* INSTRUCTIONS TO FOLLOW:
Count how many lines below include the string "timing". Only that number should appear in the reply.

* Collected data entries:
+++++
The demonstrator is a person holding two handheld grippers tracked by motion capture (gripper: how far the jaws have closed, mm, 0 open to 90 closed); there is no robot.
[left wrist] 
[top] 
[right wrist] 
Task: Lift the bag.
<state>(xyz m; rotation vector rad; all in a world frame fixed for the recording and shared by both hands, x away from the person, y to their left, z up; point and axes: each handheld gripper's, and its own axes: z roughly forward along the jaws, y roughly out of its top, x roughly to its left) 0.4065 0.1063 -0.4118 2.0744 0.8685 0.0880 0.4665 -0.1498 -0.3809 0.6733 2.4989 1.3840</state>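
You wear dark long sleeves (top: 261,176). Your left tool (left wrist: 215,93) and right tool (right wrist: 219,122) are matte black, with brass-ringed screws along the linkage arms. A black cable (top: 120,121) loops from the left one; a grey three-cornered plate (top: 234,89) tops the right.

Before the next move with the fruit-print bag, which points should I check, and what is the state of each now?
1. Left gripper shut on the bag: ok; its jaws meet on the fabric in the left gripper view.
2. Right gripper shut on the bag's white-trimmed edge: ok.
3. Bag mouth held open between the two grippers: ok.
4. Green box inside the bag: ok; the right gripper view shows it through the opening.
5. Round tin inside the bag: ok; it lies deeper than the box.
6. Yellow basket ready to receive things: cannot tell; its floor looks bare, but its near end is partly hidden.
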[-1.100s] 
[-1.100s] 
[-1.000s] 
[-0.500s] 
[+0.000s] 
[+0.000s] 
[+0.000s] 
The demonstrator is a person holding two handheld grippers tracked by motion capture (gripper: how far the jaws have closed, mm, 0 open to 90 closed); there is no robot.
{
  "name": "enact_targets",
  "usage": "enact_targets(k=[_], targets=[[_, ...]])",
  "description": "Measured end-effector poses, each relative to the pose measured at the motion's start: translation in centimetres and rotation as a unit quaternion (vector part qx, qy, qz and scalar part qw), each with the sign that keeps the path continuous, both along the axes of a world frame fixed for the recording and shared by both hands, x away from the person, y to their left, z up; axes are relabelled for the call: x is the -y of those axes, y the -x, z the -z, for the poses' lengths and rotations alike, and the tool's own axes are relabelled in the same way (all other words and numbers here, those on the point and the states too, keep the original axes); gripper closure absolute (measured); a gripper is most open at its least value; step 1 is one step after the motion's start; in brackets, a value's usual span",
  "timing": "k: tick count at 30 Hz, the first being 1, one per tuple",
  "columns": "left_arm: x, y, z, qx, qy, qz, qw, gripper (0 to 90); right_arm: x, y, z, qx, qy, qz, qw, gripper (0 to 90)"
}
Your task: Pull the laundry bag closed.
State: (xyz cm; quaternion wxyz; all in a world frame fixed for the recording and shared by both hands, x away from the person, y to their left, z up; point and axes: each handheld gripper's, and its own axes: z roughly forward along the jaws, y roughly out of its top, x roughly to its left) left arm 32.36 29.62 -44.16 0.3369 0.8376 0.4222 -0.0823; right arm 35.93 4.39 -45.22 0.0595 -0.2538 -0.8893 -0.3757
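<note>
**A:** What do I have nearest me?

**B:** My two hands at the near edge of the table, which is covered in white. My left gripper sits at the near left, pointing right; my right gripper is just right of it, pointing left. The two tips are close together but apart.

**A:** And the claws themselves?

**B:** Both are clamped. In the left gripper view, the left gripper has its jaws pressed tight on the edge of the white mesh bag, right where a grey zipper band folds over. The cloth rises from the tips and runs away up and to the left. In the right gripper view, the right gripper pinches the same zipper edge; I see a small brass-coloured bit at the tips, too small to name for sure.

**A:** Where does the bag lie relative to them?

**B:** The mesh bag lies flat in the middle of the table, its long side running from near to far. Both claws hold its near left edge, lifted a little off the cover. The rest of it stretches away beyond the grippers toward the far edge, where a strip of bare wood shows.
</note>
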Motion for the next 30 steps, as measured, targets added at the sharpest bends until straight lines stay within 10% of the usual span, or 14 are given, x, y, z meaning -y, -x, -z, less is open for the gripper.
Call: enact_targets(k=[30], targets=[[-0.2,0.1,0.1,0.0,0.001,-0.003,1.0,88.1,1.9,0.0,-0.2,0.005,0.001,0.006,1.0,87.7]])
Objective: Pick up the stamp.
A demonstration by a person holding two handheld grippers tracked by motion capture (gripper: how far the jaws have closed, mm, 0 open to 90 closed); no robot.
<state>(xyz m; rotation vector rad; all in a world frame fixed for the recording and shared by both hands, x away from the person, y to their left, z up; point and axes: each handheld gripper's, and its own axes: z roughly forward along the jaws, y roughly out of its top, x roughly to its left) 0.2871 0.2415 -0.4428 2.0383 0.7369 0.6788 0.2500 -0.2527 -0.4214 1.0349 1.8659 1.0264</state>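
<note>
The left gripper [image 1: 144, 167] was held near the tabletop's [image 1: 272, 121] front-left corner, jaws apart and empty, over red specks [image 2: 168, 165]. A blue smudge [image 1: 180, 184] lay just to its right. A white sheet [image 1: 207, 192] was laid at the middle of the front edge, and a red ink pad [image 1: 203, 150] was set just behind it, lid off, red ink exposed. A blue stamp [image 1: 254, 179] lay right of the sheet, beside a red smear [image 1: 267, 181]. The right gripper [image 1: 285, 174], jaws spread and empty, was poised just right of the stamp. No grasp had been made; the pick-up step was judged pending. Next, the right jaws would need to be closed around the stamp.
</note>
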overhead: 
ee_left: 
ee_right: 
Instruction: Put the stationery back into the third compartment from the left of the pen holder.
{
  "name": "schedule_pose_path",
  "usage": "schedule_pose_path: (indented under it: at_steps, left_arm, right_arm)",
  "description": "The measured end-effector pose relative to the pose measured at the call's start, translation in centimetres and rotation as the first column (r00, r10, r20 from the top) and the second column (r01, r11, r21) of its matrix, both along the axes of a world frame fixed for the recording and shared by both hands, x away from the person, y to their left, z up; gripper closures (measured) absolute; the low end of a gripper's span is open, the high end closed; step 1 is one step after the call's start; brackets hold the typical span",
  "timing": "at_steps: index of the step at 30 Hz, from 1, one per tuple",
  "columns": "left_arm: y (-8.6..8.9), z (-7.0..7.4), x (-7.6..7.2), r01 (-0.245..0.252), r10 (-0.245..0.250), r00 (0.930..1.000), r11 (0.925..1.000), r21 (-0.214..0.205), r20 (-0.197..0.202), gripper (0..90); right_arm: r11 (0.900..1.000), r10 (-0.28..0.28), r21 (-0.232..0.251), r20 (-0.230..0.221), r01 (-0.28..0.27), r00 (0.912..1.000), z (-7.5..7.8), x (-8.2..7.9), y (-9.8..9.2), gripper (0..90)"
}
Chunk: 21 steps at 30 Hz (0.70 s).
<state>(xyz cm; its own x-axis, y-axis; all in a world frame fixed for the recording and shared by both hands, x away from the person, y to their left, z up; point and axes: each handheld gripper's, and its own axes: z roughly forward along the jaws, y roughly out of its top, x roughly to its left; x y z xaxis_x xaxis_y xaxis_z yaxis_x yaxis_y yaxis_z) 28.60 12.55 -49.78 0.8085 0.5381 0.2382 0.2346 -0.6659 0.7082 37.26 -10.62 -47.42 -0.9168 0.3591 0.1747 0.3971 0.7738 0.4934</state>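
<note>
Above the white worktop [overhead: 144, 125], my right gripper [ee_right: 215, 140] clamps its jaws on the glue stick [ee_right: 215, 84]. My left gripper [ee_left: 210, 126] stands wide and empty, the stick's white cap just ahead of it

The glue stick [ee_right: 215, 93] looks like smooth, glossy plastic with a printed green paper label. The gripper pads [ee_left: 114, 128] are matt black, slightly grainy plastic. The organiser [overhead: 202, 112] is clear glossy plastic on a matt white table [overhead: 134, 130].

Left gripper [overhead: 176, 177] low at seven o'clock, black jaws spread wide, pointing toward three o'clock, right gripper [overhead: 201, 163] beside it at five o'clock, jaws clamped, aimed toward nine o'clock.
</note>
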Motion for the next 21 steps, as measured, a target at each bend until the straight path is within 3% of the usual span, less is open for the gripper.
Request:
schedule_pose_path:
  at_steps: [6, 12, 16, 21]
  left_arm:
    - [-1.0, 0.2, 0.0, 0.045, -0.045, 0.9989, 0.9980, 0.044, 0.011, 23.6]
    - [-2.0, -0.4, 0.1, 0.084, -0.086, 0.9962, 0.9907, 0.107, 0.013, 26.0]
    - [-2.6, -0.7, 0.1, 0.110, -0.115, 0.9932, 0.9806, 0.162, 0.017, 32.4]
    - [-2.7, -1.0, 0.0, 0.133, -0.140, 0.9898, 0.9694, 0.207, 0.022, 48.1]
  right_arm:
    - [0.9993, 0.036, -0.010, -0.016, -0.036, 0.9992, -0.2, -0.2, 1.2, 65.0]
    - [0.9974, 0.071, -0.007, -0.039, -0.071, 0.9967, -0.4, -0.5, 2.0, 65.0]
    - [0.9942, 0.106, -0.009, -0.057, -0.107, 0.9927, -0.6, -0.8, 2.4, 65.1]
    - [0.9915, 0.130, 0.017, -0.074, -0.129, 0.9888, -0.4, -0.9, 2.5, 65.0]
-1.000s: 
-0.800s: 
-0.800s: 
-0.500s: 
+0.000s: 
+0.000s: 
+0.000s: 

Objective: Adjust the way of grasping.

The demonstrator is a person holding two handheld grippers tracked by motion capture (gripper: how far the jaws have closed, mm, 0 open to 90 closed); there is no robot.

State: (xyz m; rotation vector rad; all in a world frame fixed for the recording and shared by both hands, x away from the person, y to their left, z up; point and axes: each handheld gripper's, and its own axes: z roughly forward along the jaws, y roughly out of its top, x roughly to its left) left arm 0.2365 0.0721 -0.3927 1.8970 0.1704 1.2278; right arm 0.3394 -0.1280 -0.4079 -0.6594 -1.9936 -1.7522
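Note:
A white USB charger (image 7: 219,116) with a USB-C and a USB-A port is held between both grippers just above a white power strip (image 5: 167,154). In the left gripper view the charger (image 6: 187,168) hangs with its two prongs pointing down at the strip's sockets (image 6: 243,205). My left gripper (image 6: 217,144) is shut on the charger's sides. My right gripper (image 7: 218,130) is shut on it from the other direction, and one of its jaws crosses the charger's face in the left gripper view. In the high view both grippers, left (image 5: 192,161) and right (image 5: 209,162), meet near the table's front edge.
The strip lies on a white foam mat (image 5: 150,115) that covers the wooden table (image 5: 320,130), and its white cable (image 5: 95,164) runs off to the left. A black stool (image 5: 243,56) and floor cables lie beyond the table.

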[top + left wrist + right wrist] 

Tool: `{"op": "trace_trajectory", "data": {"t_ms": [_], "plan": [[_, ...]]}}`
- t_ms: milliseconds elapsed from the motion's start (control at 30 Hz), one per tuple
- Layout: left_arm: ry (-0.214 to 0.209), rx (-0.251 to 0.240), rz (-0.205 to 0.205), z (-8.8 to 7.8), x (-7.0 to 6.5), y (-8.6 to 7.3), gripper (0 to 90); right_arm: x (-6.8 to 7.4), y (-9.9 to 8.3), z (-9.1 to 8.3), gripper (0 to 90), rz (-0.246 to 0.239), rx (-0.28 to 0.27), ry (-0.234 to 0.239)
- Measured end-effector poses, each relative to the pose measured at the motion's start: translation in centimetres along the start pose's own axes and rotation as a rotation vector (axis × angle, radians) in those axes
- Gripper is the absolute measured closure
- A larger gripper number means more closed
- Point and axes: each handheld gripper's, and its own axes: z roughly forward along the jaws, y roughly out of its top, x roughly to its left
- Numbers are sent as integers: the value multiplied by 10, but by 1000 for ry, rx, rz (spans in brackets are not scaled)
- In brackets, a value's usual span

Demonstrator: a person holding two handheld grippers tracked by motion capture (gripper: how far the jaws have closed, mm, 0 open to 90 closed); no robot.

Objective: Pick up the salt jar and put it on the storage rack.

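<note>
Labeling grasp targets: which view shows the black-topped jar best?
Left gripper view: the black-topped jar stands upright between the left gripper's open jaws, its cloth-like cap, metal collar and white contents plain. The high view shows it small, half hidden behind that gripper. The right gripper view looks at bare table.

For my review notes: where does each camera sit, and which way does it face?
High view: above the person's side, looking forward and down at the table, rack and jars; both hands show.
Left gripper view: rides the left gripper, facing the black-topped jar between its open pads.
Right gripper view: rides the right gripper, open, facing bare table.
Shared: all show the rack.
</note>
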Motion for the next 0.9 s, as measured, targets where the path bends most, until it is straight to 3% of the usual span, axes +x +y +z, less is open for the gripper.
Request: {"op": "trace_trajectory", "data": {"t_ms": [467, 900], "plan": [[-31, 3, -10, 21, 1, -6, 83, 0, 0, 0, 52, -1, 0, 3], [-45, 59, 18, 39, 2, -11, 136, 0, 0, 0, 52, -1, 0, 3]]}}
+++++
* WRITTEN SOLUTION:
2